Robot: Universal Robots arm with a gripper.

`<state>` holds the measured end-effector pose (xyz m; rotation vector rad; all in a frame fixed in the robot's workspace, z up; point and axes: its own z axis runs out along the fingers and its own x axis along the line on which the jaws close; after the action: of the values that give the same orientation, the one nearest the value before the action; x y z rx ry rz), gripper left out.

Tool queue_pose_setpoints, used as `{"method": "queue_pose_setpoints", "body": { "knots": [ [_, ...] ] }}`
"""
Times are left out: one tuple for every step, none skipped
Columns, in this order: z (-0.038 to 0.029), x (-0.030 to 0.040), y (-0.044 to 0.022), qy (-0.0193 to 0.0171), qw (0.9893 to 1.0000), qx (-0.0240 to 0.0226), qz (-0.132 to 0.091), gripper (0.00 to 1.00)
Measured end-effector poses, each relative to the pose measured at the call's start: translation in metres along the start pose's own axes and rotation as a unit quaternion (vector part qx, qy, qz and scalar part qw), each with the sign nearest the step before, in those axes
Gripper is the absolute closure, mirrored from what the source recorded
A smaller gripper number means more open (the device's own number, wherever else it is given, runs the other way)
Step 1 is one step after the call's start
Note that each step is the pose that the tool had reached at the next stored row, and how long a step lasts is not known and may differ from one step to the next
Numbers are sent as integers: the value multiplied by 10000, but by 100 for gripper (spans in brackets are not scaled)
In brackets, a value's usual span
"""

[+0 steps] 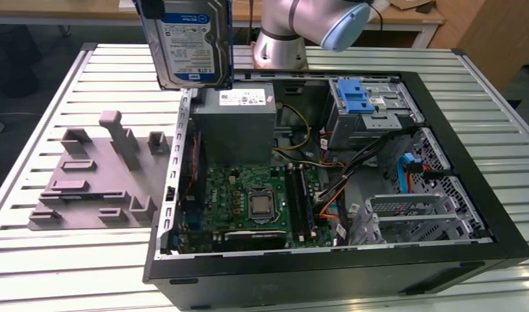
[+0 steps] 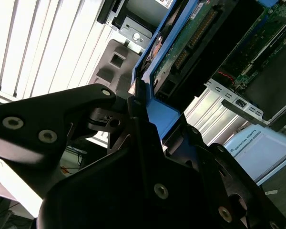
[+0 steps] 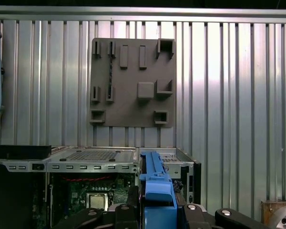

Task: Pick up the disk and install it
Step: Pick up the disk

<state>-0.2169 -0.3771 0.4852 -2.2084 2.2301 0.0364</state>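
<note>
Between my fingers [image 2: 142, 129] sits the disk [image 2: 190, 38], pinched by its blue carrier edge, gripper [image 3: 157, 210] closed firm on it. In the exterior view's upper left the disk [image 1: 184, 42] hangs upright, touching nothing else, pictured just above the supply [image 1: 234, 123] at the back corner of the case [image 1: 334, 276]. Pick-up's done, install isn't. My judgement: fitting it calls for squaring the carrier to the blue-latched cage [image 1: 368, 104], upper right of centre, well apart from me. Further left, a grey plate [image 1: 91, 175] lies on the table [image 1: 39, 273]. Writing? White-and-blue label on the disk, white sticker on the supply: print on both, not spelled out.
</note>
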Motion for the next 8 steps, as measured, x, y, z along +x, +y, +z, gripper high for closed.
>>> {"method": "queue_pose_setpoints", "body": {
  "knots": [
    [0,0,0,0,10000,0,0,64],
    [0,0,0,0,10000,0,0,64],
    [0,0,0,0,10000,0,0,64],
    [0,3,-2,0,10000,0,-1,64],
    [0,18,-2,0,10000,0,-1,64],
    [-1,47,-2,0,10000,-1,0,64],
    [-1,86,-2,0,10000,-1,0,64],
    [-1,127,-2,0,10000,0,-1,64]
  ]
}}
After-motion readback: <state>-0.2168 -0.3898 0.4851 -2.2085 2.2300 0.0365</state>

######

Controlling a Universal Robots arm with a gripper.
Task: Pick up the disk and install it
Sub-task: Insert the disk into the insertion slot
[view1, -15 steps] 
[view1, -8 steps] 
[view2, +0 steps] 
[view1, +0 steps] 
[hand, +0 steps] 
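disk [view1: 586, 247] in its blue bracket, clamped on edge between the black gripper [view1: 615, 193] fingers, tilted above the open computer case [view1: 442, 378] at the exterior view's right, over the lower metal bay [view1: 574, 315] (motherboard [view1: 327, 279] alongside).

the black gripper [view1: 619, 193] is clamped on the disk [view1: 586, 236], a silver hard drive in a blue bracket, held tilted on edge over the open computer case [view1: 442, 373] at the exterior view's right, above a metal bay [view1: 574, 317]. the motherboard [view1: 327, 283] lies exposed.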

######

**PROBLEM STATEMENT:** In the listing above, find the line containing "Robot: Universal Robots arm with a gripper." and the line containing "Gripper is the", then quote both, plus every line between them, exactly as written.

**RESULT FOR THIS TASK:**
Robot: Universal Robots arm with a gripper.

`<state>` holds the measured end-effector pose (xyz m; rotation vector rad; all in a frame fixed in the robot's workspace, z up; point and axes: its own z axis runs out along the fingers and its own x axis along the line on which the jaws close; after the action: of the values that give the same orientation, the one nearest the value before the action; x y z rx ry rz), gripper left out.

Tool queue_pose_setpoints, used as `{"method": "queue_pose_setpoints", "body": { "knots": [ [_, ...] ] }}`
"""
Times are left out: one tuple for every step, none skipped
Columns, in this order: z (-0.038 to 0.029), x (-0.030 to 0.040), y (-0.044 to 0.022), qy (-0.0193 to 0.0171), qw (0.9893 to 1.0000), qx (-0.0240 to 0.0226), qz (-0.132 to 0.091), gripper (0.00 to 1.00)
Measured end-effector poses, each relative to the pose measured at the call's start: translation in metres along the start pose's own axes and rotation as a unit quaternion (vector part qx, qy, qz and scalar part qw), each with the sign nearest the step before, in those axes
Gripper is the absolute closure, mirrored from what the source recorded

There is nothing more to the answer.